U.S. health officials say they don't have enough evidence to tighten rules on energy drinks despite dozens of reports linking them to deaths of consumers.
The highly caffeinated drinks have been cited in 18 deaths in recent filings with the Food and Drug Administration, The New York Times reported Wednesday.
Thirteen deaths over the past four years have been linked to the highly caffeinated drink 5-Hour Energy, federal health officials say.
The FDA last month received five reports of deaths mentioning energy drink Monster Energy.
FDA records examined by the Times found some 90 filings with the agency since 2009 that mentioned 5-Hour Energy. More than 30 of the reports involved serious medical issues such as heart attacks, convulsions and a spontaneous abortion.
The agency says it has inadequate scientific evidence to justify changing the way it regulates the ingredients in energy drinks.

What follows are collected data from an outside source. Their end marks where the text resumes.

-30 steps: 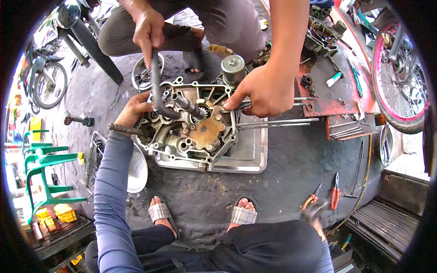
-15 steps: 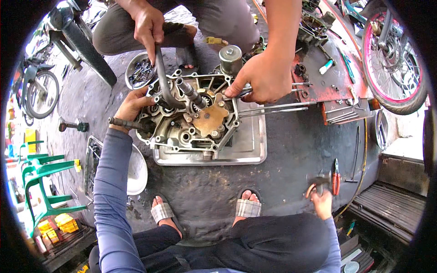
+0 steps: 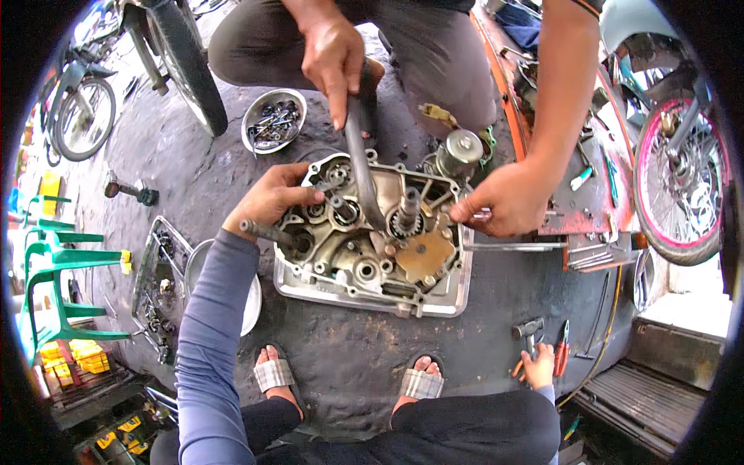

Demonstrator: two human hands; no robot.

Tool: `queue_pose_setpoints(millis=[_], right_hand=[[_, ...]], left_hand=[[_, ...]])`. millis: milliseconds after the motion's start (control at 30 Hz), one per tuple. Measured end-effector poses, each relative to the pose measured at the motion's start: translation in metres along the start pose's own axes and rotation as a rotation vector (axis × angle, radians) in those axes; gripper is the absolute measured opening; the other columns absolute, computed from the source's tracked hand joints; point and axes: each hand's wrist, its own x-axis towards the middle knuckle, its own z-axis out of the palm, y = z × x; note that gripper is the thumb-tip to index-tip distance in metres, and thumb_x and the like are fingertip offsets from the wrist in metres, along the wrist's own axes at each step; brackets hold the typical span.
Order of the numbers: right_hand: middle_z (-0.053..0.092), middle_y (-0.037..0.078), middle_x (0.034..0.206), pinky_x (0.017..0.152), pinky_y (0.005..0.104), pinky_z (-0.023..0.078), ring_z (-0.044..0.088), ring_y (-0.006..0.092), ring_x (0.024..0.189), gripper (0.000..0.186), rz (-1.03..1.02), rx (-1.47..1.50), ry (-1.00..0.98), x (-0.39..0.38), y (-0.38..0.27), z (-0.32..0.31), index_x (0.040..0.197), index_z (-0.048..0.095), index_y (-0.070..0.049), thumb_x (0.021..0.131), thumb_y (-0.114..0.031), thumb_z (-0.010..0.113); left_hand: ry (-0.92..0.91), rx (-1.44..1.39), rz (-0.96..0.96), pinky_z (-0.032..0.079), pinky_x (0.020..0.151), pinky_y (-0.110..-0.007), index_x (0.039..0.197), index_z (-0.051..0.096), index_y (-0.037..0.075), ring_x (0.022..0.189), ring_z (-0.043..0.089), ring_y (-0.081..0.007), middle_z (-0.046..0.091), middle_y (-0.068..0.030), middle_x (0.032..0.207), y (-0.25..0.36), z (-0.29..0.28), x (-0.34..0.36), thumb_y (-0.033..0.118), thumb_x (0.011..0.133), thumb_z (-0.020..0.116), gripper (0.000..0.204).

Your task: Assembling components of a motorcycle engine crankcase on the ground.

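Note:
My left hand [image 3: 273, 198] grips the left rim of a metal engine crankcase [image 3: 325, 256], thumb on top of its edge. The case lies over a shallow metal tray [image 3: 341, 297], its inner shafts and a brass-coloured plate [image 3: 425, 256] facing up. Down at the right, my right hand [image 3: 541, 366] is closed around the handle of a hammer [image 3: 528, 328], close to the floor beside red-handled pliers [image 3: 561, 350]. Across from me, a co-worker's hand [image 3: 335, 66] holds a bent metal bar [image 3: 359, 151] with its end inside the case. Their other hand [image 3: 508, 200] is at the case's right side.
A bowl of bolts [image 3: 274, 122] stands on the floor beyond the case. To the left are a tray of parts [image 3: 160, 275], a white basin [image 3: 251, 304] and a loose bolt-like part [image 3: 132, 188]. Tools lie on a red stand [image 3: 577, 221] near a pink-rimmed wheel [image 3: 680, 174].
The view has shifted. The crankcase has moved right over the tray, with my left hand and the co-worker's bar. My right hand has brought the hammer forward beside the pliers.

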Motion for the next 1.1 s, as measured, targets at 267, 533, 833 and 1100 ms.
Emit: queue_pose_setpoints(millis=[267, 533, 833, 1100], right_hand=[[0.060, 0.018, 0.127, 0.088, 0.0401, 0.050, 0.062, 0.0268, 0.109, 0.053, -0.118, 1.562, -0.759, 0.132, -0.343, -0.201, 0.127, 0.059, 0.001, 0.095, -0.042, 0.062], [0.063, 0.018, 0.124, 0.092, 0.0388, 0.049, 0.062, 0.0266, 0.111, 0.057, 0.064, 1.515, -0.918, 0.200, -0.382, -0.214, 0.129, 0.057, 0.002, 0.097, -0.044, 0.058], [0.070, 0.014, 0.103, 0.087, 0.0373, 0.052, 0.067, 0.0241, 0.097, 0.046, -0.328, 0.820, -0.678, 0.025, -0.222, -0.151, 0.115, 0.067, -0.002, 0.092, -0.041, 0.065], [0.067, 0.012, 0.091, 0.069, 0.0387, 0.053, 0.067, 0.0300, 0.079, 0.035, -1.042, 0.171, 0.033, 0.061, -0.420, -0.257, 0.105, 0.068, -0.004, 0.080, -0.026, 0.080]], left_hand=[[-0.007, -0.007, -0.027, 0.052, 0.088, -0.026, 0.132, 0.056, -0.008, 0.096, 0.065, -0.0114, 0.069, -0.0077, 0.112, -0.002, 0.007, 0.005, 0.001, 0.082, 0.067, 0.052], [0.007, -0.059, -0.007, 0.051, 0.090, -0.028, 0.131, 0.056, -0.008, 0.101, 0.063, -0.0132, 0.068, -0.0090, 0.114, 0.003, 0.007, 0.002, 0.001, 0.081, 0.069, 0.053], [0.013, -0.067, 0.048, 0.048, 0.094, -0.029, 0.138, 0.050, -0.008, 0.106, 0.062, -0.0140, 0.066, -0.0088, 0.120, 0.003, 0.005, -0.003, 0.000, 0.079, 0.069, 0.063], [0.042, -0.097, -0.026, 0.049, 0.096, -0.031, 0.132, 0.056, -0.009, 0.108, 0.062, -0.0162, 0.068, -0.0124, 0.118, -0.005, 0.004, 0.000, 0.001, 0.079, 0.071, 0.056]])
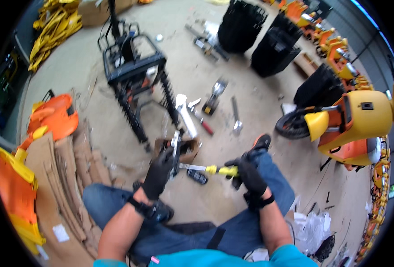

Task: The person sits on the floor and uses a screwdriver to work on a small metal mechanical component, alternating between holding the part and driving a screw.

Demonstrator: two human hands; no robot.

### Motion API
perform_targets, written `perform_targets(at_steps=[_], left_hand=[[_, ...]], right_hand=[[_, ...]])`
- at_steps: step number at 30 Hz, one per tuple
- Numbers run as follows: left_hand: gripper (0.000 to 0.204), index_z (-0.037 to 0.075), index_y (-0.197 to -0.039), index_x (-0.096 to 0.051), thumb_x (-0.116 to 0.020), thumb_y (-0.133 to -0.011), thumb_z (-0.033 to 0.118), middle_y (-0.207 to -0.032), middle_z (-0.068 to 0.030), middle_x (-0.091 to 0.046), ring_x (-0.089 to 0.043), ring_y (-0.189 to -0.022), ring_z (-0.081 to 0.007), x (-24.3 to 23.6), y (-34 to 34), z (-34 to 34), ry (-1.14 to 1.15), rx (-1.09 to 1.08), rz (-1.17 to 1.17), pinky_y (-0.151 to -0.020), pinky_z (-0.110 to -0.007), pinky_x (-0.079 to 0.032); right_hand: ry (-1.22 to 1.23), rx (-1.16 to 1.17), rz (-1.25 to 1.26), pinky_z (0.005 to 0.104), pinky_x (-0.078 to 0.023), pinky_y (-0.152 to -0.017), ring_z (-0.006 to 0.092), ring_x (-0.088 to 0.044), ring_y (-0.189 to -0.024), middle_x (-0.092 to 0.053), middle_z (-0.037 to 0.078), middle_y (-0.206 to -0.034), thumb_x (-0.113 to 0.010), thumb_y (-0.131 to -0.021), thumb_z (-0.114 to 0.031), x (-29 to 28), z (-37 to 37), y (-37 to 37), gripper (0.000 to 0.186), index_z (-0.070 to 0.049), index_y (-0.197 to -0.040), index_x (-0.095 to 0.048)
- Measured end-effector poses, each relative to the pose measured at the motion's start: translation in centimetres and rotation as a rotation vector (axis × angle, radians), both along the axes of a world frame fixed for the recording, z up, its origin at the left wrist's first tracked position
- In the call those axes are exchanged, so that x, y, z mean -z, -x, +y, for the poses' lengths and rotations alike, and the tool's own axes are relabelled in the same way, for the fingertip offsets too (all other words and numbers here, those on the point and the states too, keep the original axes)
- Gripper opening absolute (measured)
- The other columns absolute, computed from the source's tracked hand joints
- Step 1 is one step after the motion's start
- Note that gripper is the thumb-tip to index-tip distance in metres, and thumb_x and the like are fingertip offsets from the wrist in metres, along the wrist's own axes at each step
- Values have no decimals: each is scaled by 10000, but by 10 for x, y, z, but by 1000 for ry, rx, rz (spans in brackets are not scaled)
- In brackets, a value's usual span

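My left hand, in a black glove, is closed round a narrow metal part held upright above a small cardboard box. My gloved right hand grips a yellow-handled tool with a straight metal shaft; its exact kind is too blurred to tell. The shaft points left and its end meets the metal part, or passes close by it. Below the shaft a small black object lies on the floor. The open cardboard box stands just beyond my left hand, its contents mostly hidden.
A black scooter frame stands ahead on the left. Around it lie a red-handled tool, a cordless power tool and a hammer-like tool. A yellow scooter is at right, black crates farther off, flattened cardboard at left.
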State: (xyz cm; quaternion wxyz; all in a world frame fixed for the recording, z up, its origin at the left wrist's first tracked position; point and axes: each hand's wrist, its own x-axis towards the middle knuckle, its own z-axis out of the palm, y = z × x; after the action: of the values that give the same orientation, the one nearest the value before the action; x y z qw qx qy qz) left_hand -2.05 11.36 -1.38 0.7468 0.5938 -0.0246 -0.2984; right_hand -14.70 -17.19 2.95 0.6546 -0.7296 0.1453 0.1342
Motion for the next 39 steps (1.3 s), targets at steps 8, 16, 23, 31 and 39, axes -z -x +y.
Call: perform_targets(at_steps=[8,16,23,31,39], left_hand=[[517,10,-1376,-478,-586,-993,341,-1008,-12,-616,-568,-799,-64,13,-4,5,33,58,20,-717,-228,-488],[575,-15,-1384,-456,-550,-1004,406,-1075,-49,-633,-606,-867,-83,5,-1,4,-50,62,20,-803,-267,-549],[553,-10,-1381,-461,-537,-1012,394,-1097,-57,-634,-617,-926,-97,3,-2,1,-37,93,17,-823,-275,-552],[502,0,-1374,-473,-514,-1028,361,-1102,-63,-631,-615,-942,-103,3,-2,4,-73,82,50,-832,-290,-547],[499,8,-1377,-481,-529,-1021,354,-1078,-48,-632,-613,-925,-100,5,-2,0,-45,84,54,-820,-281,-550]], right_hand=[[-177,167,-222,252,-503,-734,116,-592,-798,-618,60,-981,-622,-948,-157,21,0,-5,303,-14,-1211,-571],[-52,67,-92,238,-521,-607,133,-597,-636,-620,103,-976,-447,-1052,-324,-2,5,-4,369,-13,-1214,-560],[-419,223,-195,256,-526,-798,143,-607,-940,-603,86,-1110,-648,-952,-207,20,-2,-6,373,-5,-1247,-543],[-213,80,63,256,-526,-747,145,-616,-936,-612,103,-1094,-592,-978,-233,3,-9,-8,349,-5,-1240,-554],[-330,302,-121,274,-525,-718,147,-612,-906,-615,112,-1105,-578,-990,-252,21,5,-9,354,-7,-1244,-556]])
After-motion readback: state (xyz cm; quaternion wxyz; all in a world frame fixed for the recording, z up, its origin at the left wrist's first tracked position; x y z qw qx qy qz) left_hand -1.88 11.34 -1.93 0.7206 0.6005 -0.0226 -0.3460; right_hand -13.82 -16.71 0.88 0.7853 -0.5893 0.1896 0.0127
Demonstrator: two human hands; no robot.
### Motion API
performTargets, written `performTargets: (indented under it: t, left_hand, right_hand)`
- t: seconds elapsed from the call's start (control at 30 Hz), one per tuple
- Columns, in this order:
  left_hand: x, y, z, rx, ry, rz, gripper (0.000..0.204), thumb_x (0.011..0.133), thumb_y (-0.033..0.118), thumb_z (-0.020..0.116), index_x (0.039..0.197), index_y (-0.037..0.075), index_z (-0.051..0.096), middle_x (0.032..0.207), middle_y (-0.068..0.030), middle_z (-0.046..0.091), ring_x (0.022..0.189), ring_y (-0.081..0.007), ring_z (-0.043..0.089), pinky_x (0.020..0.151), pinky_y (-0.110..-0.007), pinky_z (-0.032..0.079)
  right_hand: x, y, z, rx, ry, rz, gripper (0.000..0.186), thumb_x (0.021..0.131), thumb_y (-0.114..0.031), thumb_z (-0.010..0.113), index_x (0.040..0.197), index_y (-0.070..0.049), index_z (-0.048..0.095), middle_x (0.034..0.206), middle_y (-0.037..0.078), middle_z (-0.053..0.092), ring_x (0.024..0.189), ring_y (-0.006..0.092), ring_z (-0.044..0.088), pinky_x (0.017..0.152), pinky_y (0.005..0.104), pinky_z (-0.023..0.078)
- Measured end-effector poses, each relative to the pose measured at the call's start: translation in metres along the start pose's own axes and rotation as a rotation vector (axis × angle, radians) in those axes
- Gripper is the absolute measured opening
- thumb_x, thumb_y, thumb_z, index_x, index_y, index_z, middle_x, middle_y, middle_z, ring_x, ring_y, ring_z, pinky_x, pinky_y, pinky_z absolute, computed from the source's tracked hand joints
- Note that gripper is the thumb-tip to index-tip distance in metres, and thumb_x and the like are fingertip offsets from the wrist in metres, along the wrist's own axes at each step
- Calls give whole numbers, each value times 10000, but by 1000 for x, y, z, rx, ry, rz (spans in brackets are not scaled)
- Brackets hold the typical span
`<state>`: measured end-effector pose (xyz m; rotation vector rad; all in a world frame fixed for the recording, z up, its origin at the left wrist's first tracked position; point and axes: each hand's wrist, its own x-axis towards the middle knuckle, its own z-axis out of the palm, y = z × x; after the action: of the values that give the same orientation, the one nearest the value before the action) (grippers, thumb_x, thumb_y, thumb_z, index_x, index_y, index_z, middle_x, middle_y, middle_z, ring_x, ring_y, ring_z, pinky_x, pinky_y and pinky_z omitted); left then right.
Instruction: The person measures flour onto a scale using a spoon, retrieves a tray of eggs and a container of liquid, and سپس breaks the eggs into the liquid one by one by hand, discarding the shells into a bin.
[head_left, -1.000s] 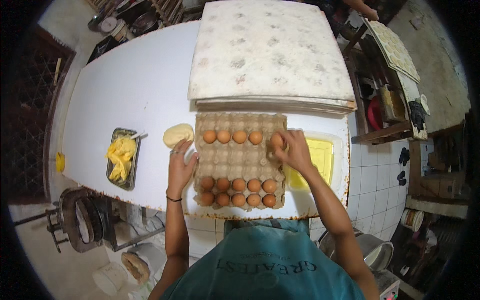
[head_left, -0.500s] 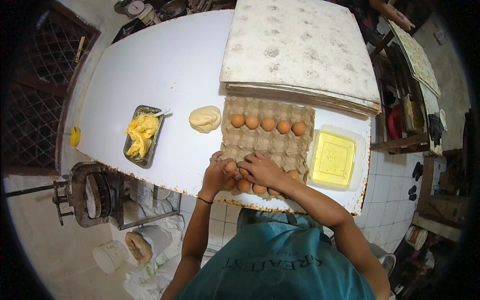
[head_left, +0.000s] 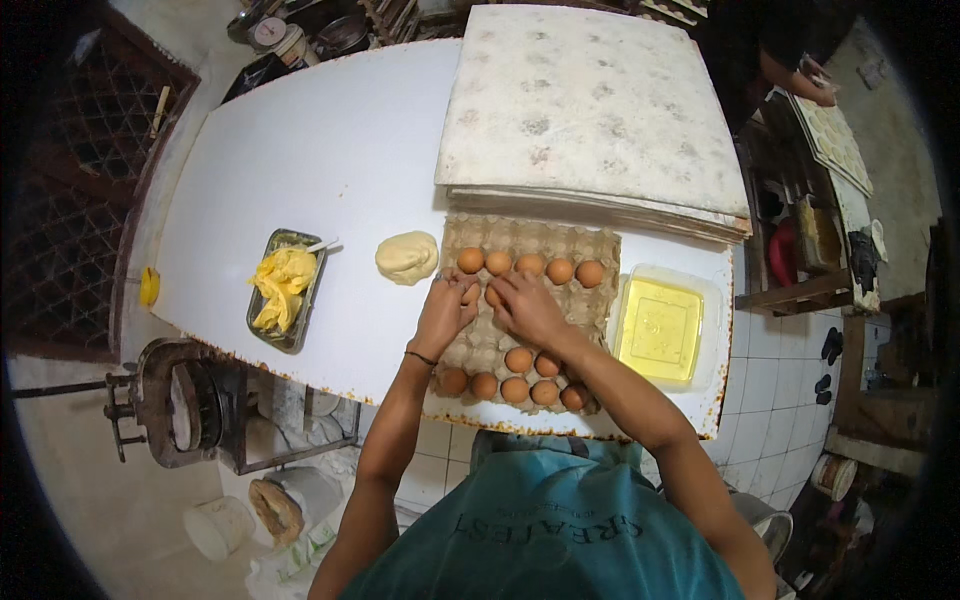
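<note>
A brown cardboard egg tray point(head_left: 480, 340) lies on the white table in front of me. Five brown eggs point(head_left: 530, 264) make a row across its far part, and more brown eggs point(head_left: 515, 390) sit in the two nearest rows. My left hand point(head_left: 447, 312) is closed around an egg point(head_left: 471, 293) at the tray's left side, just below the far row. Beside it, my right hand point(head_left: 530, 308) has its fingers around another egg point(head_left: 492, 296). Both eggs are at the tray's cups; whether they rest in them is hidden by my fingers.
Left of the tray are a lump of pale dough point(head_left: 407, 258) and a dark tray of yellow fat point(head_left: 283, 285). A clear tub of yellow liquid point(head_left: 660, 328) stands at right. Large floury boards point(head_left: 595, 110) are stacked behind. Another person's hands point(head_left: 815, 85) work at far right.
Both my hands have moved away from me across the egg tray, each carrying an egg from the near part to just below the far row. The other person's hands have shifted.
</note>
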<state>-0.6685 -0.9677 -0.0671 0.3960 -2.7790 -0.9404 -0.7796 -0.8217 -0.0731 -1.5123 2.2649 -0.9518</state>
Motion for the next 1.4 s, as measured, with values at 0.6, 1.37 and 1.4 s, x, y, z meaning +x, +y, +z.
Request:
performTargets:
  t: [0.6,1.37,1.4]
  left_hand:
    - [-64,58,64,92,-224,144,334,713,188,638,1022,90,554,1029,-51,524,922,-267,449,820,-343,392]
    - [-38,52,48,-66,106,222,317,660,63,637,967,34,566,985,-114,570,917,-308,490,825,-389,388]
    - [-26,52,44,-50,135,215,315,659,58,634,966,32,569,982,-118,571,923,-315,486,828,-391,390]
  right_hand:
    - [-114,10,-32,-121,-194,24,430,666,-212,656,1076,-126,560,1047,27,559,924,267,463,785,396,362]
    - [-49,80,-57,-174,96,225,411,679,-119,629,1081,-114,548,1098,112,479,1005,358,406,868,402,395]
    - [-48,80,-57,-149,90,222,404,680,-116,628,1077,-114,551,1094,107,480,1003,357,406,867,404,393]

Because reports about serious health incidents are filed by the drink producers themselves, they sometimes contain insufficient information to determine what role, if any, the drinks had in the fatality reports, said Daniel Fabricant, director of the FDA's division of dietary supplement programs.
In 2009, more than 13,000 emergency room visits were associated with energy drinks, the Substance Abuse and Mental Health Services Administration reported.
The maker of 5-Hour Energy, Living Essentials, said in a statement it was "unaware of any deaths proven to be caused by the consumption of 5-Hour Energy."
It added that it took "reports of any potential adverse event tied to our products very seriously."
Some lawmakers are pressing the FDA to increase regulations on the product. The attorney general of New York state is looking into how the drinks are produced.